**Data extract:**
BEGIN
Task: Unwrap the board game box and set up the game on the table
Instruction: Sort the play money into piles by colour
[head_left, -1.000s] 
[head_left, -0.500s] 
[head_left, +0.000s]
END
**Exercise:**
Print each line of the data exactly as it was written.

**Response:**
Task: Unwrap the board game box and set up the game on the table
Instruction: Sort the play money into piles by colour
[head_left, -1.000s] 
[head_left, -0.500s] 
[head_left, +0.000s]

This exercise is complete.